**WORK REQUEST:** Pictures stay out. Extract the lines below from the first one through the line with "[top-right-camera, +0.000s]", both included.

>>

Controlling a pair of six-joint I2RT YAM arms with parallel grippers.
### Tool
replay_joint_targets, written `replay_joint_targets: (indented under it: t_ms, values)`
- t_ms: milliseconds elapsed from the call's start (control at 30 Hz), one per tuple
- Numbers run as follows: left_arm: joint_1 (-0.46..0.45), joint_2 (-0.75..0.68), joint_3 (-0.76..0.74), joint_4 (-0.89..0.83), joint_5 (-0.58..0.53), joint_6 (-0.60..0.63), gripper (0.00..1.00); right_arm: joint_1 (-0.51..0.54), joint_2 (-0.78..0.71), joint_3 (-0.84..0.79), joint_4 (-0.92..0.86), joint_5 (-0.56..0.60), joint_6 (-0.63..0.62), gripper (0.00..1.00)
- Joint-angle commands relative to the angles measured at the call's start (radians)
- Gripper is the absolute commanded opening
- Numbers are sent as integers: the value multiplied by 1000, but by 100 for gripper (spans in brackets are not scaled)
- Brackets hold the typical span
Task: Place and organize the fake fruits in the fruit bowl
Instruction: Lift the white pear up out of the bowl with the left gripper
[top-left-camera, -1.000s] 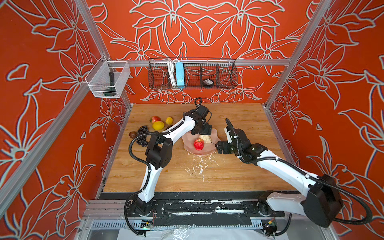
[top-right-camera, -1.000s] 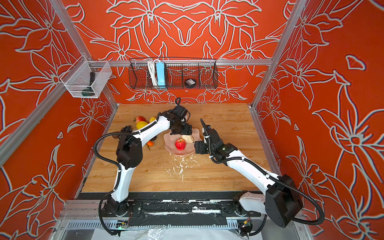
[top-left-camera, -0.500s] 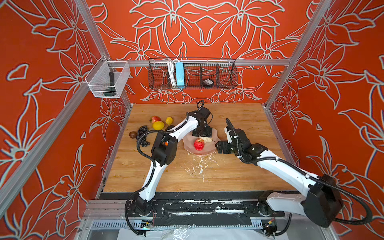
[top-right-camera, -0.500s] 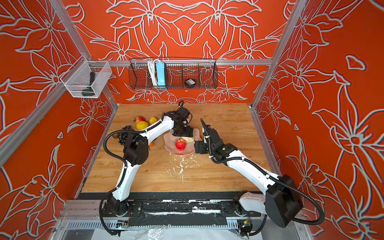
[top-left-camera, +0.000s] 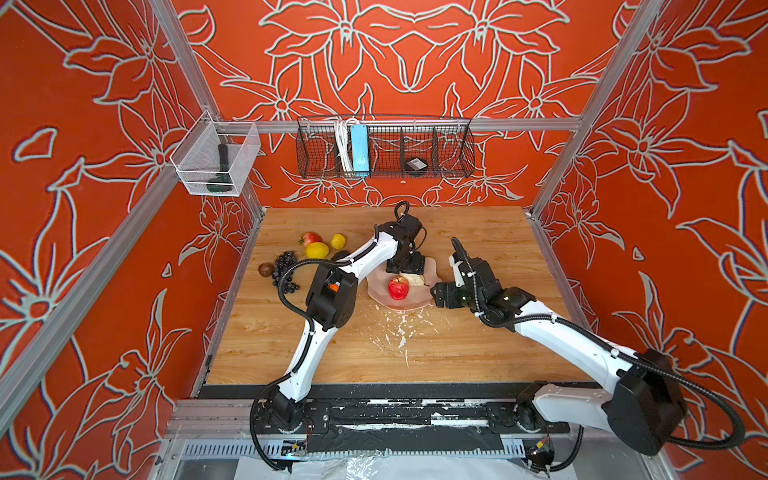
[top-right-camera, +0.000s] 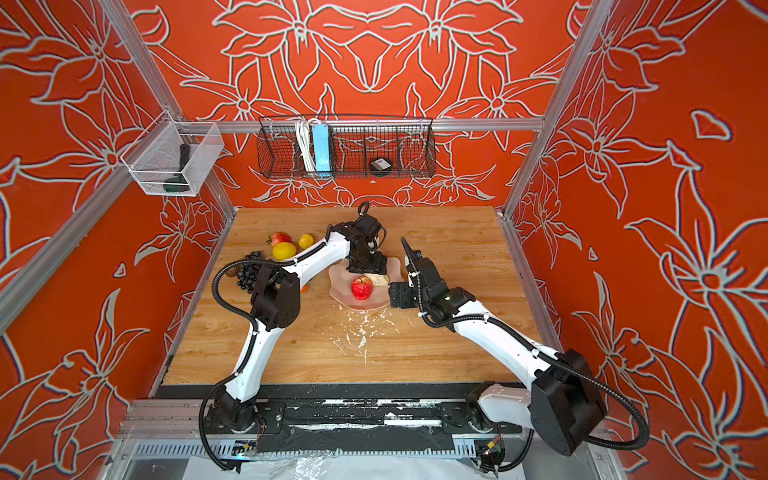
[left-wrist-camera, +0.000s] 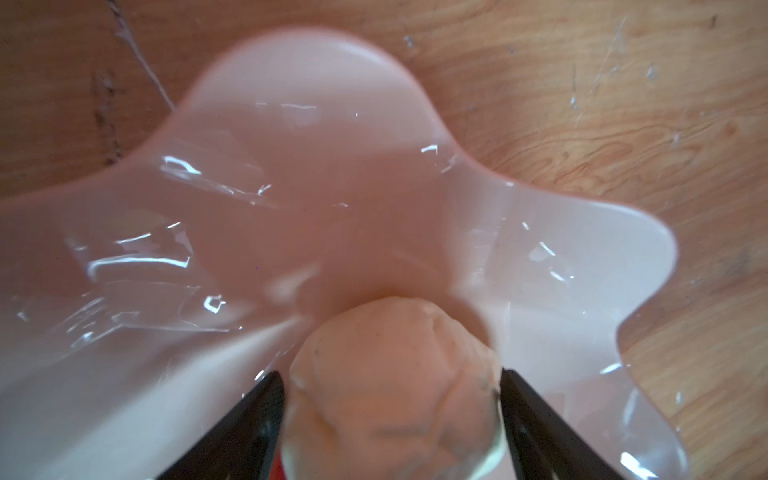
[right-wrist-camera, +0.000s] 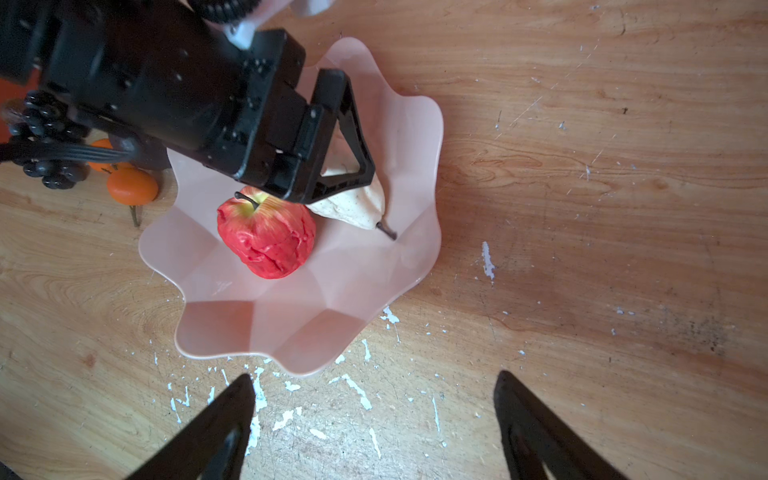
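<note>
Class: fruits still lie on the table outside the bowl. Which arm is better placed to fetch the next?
Left, likely. The lemon and grapes lie on its side; the left end effector flanks the pear in the fruit bowl. The open right end effector sits across the bowl.

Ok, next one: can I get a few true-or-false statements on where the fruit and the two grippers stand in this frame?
1. A red apple lies in the pink scalloped bowl. True.
2. The right gripper holds an orange. False: it is open and empty, over the table beside the bowl.
3. A pale pear sits in the bowl, between the fingers of the left gripper. True.
4. The black grape bunch is in the bowl. False: it lies on the table, near a lemon.
</note>
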Motion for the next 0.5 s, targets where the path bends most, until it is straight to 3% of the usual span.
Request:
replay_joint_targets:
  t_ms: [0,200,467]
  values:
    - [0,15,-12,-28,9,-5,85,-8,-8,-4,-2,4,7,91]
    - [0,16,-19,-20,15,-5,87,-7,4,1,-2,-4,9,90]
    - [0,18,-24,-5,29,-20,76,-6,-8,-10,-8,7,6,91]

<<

**EXERCISE ANSWER:**
Controlling a pair of six-joint I2RT YAM arms with parallel grippers.
### Tool
replay_joint_targets, written `replay_joint_targets: (indented under it: t_ms, values)`
- t_ms: milliseconds elapsed from the call's start (control at 30 Hz), one per tuple
- Numbers run as follows: left_arm: joint_1 (-0.46..0.45), joint_2 (-0.75..0.68), joint_3 (-0.76..0.74), joint_4 (-0.89..0.83), joint_5 (-0.58..0.53), joint_6 (-0.60..0.63), gripper (0.00..1.00); right_arm: joint_1 (-0.51..0.54), joint_2 (-0.78..0.71), joint_3 (-0.84..0.79), joint_4 (-0.92..0.86), joint_5 (-0.56..0.60), joint_6 (-0.63..0.62), gripper (0.00..1.00)
- Joint-angle commands relative to the angles measured at the call's start (radians)
- Gripper is the absolute commanded opening
- Numbers are sent as integers: the value multiplied by 1000, but by 100 for gripper (spans in brackets are not scaled)
- Brackets hold the typical span
Task: Place and organize the fake fruits in the fruit bowl
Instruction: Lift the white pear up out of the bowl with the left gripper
[top-left-camera, -1.000s] 
[top-right-camera, -1.000s] 
[top-left-camera, -0.500s] 
[top-right-camera, -0.500s] 
[top-left-camera, +0.000s] 
[top-right-camera, +0.000s] 

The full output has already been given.